The Director of National Parks, Julia Miranda, Colombian President Juan Manual Santos, Sandra Valenzuela, WWF-Colombia and Jose Francisco Aguirre, Santo Domingo Foundation during the declaration of the Yuruparí and Bajo Baudó Integrated Management National Districts, and the expansion of the Malpelo Flora & Fauna Sanctuary.
Mangroves Will Also Be Protected
In addition to the announcement on September 14, Codechocó, the regional environmental authority of the Chocó Department declared Bajo Baudó Encanto de Manglares Regional Integrated Management District. This area with an extension of 311,565 hectares protects beaches, mangroves, corals, sandbars, and bluffs, among other key ecosystems for the country. This location has rich biological diversity including fish, crustaceans, molluscs, mammals, reptiles, amphibians, and birds. Furthermore, it is part of the migration route of humpback whales (Megaptera novaeangliae) and is also the nesting site for marine turtles such as hawksbill (Eretmochelys imbricata), green (Chelonia mydas), and olive ridley (Lepidochelys olivacea).
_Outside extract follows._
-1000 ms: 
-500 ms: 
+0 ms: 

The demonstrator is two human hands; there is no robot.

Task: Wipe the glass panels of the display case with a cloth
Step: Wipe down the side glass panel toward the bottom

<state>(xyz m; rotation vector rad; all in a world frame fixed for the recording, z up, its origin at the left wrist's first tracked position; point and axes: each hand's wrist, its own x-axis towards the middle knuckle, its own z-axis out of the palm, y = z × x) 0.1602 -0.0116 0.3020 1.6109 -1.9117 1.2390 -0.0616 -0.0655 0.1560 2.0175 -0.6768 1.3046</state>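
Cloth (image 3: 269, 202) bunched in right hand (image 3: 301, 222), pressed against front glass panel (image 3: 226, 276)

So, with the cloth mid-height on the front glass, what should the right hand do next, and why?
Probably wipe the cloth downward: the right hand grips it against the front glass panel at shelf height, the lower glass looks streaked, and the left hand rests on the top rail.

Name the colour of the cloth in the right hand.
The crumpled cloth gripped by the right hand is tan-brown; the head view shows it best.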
Mary Lou Higgins, WWF Colombia’s Director, explained that the significance of the zone lies in the interconnectedness of the ecosystems protected where numerous species converge, some of them endangered, such as hammerhead shark species (Sphyrna lewini and Sphyrna corona). She adds, “We hope that this area will be set an example for mangrove conservation, taking into account that Bajo Baudó is the municipality with the greatest coverage of this type of vegetation in Chocó department.”
The declaration of the Yuruparí-Malpelo and Bajo Baudó Integrated Management Districts, and the expansion of the Malpelo Flora & Fauna Sanctuary, contribute an additional nearly 5 million hectares of new marine and coastal protected areas and helps to consolidate the National Protected Areas System (SINAP) which, going forward, will have more than 28,400,000 hectares in which the different marine, coastal, and continental ecosystems that make up Colombia’s natural heritage are represented and protected.
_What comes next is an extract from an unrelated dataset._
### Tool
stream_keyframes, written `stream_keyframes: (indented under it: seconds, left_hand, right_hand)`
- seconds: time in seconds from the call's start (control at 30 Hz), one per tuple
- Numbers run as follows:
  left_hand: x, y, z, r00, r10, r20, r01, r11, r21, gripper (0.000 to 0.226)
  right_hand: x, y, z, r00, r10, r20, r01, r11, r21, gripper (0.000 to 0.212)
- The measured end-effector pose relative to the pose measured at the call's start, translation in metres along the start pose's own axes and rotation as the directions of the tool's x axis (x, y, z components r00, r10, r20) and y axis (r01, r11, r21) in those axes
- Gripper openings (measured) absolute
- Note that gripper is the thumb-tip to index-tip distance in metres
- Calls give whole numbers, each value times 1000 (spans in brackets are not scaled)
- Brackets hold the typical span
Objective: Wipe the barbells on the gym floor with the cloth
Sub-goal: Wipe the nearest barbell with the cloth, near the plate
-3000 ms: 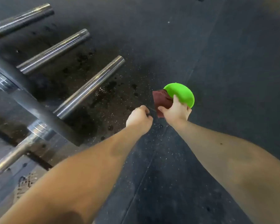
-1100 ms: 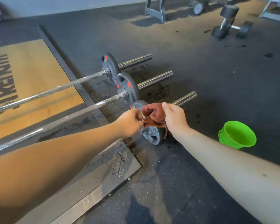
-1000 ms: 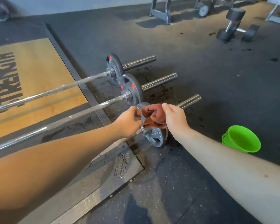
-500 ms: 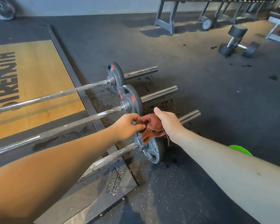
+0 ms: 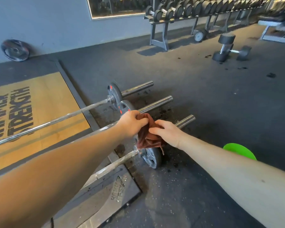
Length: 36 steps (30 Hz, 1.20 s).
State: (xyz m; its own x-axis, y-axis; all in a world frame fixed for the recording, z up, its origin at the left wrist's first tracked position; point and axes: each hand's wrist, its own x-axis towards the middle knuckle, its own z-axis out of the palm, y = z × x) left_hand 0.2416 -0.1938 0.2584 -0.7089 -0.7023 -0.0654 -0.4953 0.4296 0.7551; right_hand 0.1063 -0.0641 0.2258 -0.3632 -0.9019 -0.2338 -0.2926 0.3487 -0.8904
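Both hands are on the brown cloth [image 5: 146, 139], held in the air between them. The left hand [image 5: 132, 125] pinches its upper corner with curled fingers. The right hand [image 5: 168, 134] grips the bunched middle with its fingers folded over the fabric. The loose end hangs below both hands, down in front of the plate [image 5: 152, 159] of the nearest barbell [image 5: 115, 163]. This bar lies on the floor [image 5: 204, 104] directly under the hands, and its bare sleeve [image 5: 186, 120] runs out beyond the right hand. The middle barbell [image 5: 156, 103] and far barbell [image 5: 136, 88] lie past the left hand. A green bucket [image 5: 240, 151] shows behind the right forearm.

The step in hand looks like readying the cloth, since it is not yet on any metal. To do this well, I would flatten the bunch into a thick pad so no tail drags on the gritty, wet-spotted floor. I would then wrap the pad round the sleeve under the right hand and draw it along the whole length. A turn of the wrist should help it reach the underside.
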Motion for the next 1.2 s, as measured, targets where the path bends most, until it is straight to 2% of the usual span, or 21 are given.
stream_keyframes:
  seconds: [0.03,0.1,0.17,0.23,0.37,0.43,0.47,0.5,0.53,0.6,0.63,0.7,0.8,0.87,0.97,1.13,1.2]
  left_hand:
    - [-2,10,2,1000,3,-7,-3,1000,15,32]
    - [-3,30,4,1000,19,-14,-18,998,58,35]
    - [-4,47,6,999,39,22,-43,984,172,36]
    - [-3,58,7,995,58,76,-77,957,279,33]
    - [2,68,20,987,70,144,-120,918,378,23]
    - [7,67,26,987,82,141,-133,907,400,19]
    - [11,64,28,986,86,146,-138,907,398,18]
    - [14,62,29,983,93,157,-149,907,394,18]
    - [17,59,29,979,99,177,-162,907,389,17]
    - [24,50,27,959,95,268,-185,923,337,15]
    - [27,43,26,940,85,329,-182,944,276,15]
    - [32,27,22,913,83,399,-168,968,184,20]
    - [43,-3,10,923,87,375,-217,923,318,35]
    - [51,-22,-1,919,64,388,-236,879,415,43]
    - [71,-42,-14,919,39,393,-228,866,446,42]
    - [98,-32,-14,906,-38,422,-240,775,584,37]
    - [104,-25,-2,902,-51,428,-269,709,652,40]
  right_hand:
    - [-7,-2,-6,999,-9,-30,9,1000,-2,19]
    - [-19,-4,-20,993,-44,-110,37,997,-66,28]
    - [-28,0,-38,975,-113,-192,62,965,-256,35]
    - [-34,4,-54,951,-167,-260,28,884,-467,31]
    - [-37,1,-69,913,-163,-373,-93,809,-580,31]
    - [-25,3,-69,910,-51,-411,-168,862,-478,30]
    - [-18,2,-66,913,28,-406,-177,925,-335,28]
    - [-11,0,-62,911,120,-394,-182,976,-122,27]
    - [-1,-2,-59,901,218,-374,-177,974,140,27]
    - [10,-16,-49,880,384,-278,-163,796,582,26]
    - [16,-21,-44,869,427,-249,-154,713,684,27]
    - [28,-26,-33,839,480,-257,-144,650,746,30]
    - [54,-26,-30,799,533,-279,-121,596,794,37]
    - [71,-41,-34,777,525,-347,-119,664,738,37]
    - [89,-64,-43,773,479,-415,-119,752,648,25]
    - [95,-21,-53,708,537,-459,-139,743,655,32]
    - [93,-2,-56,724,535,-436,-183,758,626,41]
The Malpelo Fauna & Flora Sanctuary is a designated World Heritage Site by the United Nations Education, Science, and Cultural Organization (UNESCO), as well as being categorized as an Important Bird Area (IBA), and was recently announced a Global Ocean Refuge System (GLORES).
The enlargement of the Malpelo Fauna & Flora Sanctuary and the declaration of the Yuruparí-Malpelo Integrated Management National Districts were achieved thanks to the favorable opinion issued by the Colombian Academy of Exact, Physical, and Natural Sciences and to the institutional support of the Ministries of Environment & Sustainable Development, Defense, and Agriculture, the National Authority for Aquaculture & Fisheries, and the Navy, as well as, the Institute for Marine & Coastal Research (INVEMAR), the Malpelo Foundation, Conservation International, and the public-private Alliance for the Conservation of Biodiversity, Territory & Culture.
The Alliance for theConservation of Biodiversity, Territory & Culture is composed of the WWF, Wildlife Conservation Society (WCS), Argos and Mario Santo Domingo Foundations, and National Natural Parks Agency of Colombia.